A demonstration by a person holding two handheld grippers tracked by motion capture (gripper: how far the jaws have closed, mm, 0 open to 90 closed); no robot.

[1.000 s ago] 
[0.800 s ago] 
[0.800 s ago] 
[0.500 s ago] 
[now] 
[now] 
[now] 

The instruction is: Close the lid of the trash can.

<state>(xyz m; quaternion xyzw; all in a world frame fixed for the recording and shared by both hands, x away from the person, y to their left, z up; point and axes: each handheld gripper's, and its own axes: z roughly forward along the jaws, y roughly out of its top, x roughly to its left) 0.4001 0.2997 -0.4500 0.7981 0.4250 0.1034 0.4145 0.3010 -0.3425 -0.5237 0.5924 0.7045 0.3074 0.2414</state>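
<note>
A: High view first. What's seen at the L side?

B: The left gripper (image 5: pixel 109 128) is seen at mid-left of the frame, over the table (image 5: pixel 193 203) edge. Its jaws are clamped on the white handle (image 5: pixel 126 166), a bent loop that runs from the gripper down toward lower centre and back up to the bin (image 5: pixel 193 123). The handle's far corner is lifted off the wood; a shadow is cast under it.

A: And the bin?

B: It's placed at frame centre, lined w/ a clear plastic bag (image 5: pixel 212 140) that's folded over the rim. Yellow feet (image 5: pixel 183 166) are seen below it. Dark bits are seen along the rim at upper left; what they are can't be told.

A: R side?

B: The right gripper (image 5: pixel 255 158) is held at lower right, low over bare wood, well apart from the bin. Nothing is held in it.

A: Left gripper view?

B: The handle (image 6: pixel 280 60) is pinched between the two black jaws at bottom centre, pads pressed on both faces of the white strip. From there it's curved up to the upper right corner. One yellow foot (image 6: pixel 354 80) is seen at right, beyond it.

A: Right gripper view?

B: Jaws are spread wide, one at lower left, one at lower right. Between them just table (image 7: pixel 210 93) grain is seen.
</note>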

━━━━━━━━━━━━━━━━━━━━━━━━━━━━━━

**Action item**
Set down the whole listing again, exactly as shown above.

**Exercise response**
A demonstration by a person holding two handheld grippers tracked by motion capture (gripper: how far the jaws have closed, mm, 0 open to 90 closed); no robot.

[1.000 s ago] 
[0.800 s ago] 
[0.800 s ago] 
[0.500 s ago] 
[now] 
[now] 
[now] 

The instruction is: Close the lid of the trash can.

<state>(xyz m; quaternion xyzw; all in a world frame fixed for the recording and shared by both hands, x away from the person, y to their left, z up; point and axes: each handheld gripper's, and its own axes: z roughly forward along the jaws, y roughly out of its top, x roughly to its left) 0.4001 0.2997 -0.4500 0.7981 0.4250 0.1034 0.4145 0.3010 -0.3425 -0.5237 0.5924 0.7045 0.3074 0.2414</state>
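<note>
A: High view first. What's seen at the L side?

B: The left gripper (image 5: pixel 109 128) is seen at mid-left of the frame, over the table (image 5: pixel 193 203) edge. Its jaws are clamped on the white handle (image 5: pixel 126 166), a bent loop that runs from the gripper down toward lower centre and back up to the bin (image 5: pixel 193 123). The handle's far corner is lifted off the wood; a shadow is cast under it.

A: And the bin?

B: It's placed at frame centre, lined w/ a clear plastic bag (image 5: pixel 212 140) that's folded over the rim. Yellow feet (image 5: pixel 183 166) are seen below it. Dark bits are seen along the rim at upper left; what they are can't be told.

A: R side?

B: The right gripper (image 5: pixel 255 158) is held at lower right, low over bare wood, well apart from the bin. Nothing is held in it.

A: Left gripper view?

B: The handle (image 6: pixel 280 60) is pinched between the two black jaws at bottom centre, pads pressed on both faces of the white strip. From there it's curved up to the upper right corner. One yellow foot (image 6: pixel 354 80) is seen at right, beyond it.

A: Right gripper view?

B: Jaws are spread wide, one at lower left, one at lower right. Between them just table (image 7: pixel 210 93) grain is seen.
</note>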

Nothing else remains to be done in this exercise.